The type of surgery recommended—be it a joint replacement or spine surgery—depends on the case.

This article will explore joint replacement surgeries and spine surgeries for ankylosing spondylitis, common preparation instructions, risks, and the recovery process.

Purpose of AS Surgery

Ankylosing spondylitis can affect the body in a few ways, each of which may prompt the need for surgery.

Repair or Replace an Affected Joint

AS causes joint inflammation that typically begins with the sacroiliac (SI) joints, which are located on either side of the lower back between the base of the spine and pelvis.

SI joints support the entire upper body and are connected by strong ligaments. Joints like the hips, knees, or shoulders can become deformed and damaged due to the inflammation.

Surgery to repair or either partially or completely replace the affected joint may be done to:

  • Address severe pain
  • Improve mobility

Correct Spine Issues

As ankylosing spondylitis progresses, it often affects the facet joints, which are located in the back of the spinal column.
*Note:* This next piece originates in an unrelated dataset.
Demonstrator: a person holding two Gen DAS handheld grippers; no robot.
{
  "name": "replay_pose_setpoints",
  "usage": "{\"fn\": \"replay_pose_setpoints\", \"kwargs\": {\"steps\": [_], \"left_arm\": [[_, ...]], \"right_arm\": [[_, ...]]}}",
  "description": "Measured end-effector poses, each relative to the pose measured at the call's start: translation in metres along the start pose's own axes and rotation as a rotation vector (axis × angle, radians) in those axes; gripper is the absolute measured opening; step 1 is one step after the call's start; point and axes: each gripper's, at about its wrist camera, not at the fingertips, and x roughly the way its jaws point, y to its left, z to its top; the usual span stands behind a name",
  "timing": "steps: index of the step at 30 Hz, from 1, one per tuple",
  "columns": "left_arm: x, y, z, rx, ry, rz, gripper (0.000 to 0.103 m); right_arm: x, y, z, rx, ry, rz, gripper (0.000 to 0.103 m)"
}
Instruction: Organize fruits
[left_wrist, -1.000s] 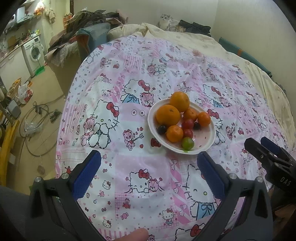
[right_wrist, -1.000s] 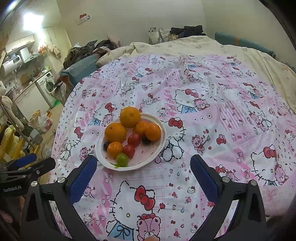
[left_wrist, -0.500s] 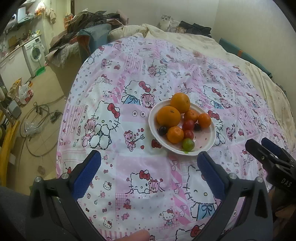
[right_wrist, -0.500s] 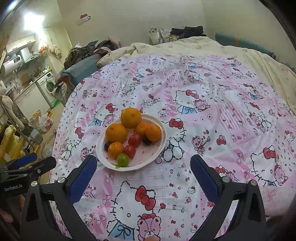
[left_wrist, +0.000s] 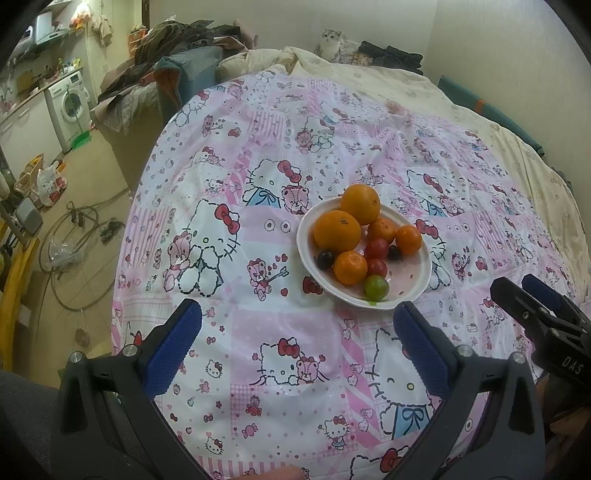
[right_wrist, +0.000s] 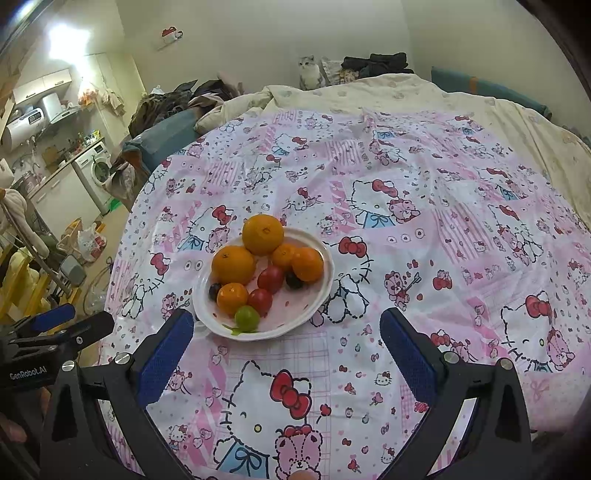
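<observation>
A white plate (left_wrist: 417, 280) (right_wrist: 314, 302) sits on a pink Hello Kitty cloth. It holds two large oranges (left_wrist: 337, 230) (right_wrist: 233, 264), several smaller tangerines (left_wrist: 350, 267) (right_wrist: 232, 297), red cherry tomatoes (left_wrist: 376, 248) (right_wrist: 270, 278), dark grapes (left_wrist: 326, 258) and one green fruit (left_wrist: 375, 287) (right_wrist: 246, 317). My left gripper (left_wrist: 295, 332) is open and empty, short of the plate's near left. My right gripper (right_wrist: 286, 341) is open and empty, just before the plate's near rim. Each gripper shows at the edge of the other's view.
The cloth (left_wrist: 258, 206) covers a bed with a cream duvet (right_wrist: 388, 96) behind. A cat (right_wrist: 309, 74) sits at the far end by dark clothes. On the left are the cloth's edge, floor, cables (left_wrist: 74, 236) and a washing machine (left_wrist: 70, 105).
Both views have crept slightly towards the plate, which sits a touch nearer the fingers. Both grippers stay open and empty.
</observation>
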Motion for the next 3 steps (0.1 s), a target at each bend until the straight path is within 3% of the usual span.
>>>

People have two facet joints between each pair of vertebrae, which are the small bones forming the backbone.

Degeneration and fusion (joining) of the facet joints and vertebrae impairs mobility because facet joints provide much of the bending and twisting ability of the spine.

If facet joints are severely affected, a C-shape rounding of the back known as kyphosis may occur. This may affect portions of the lower (lumbar), middle or upper (thoracic), or top of spine at the neck (cervical).

A person with kyphosis may no longer be able to stand up straight and may be forced to look downward.

Facet joint damage can also put pressure on the spinal cord and nerves, causing pain, numbness, weakness, loss of coordination, and tingling in the arms and legs.

Surgery can:

  • Relieve pressure off the spinal cord and nerve roots to help ease pain
  • Realign and stabilize the spine


AS is an inflammatory arthritis that primarily affects the pelvis and spine. Most people with AS never have surgery, but it’s an option when AS leads to severe pain, spinal deformities, or joint problems.

Types of Surgery for AS

There are several types of procedures that can be performed to repair spine deformity and joint damage in people with ankylosing spondylitis.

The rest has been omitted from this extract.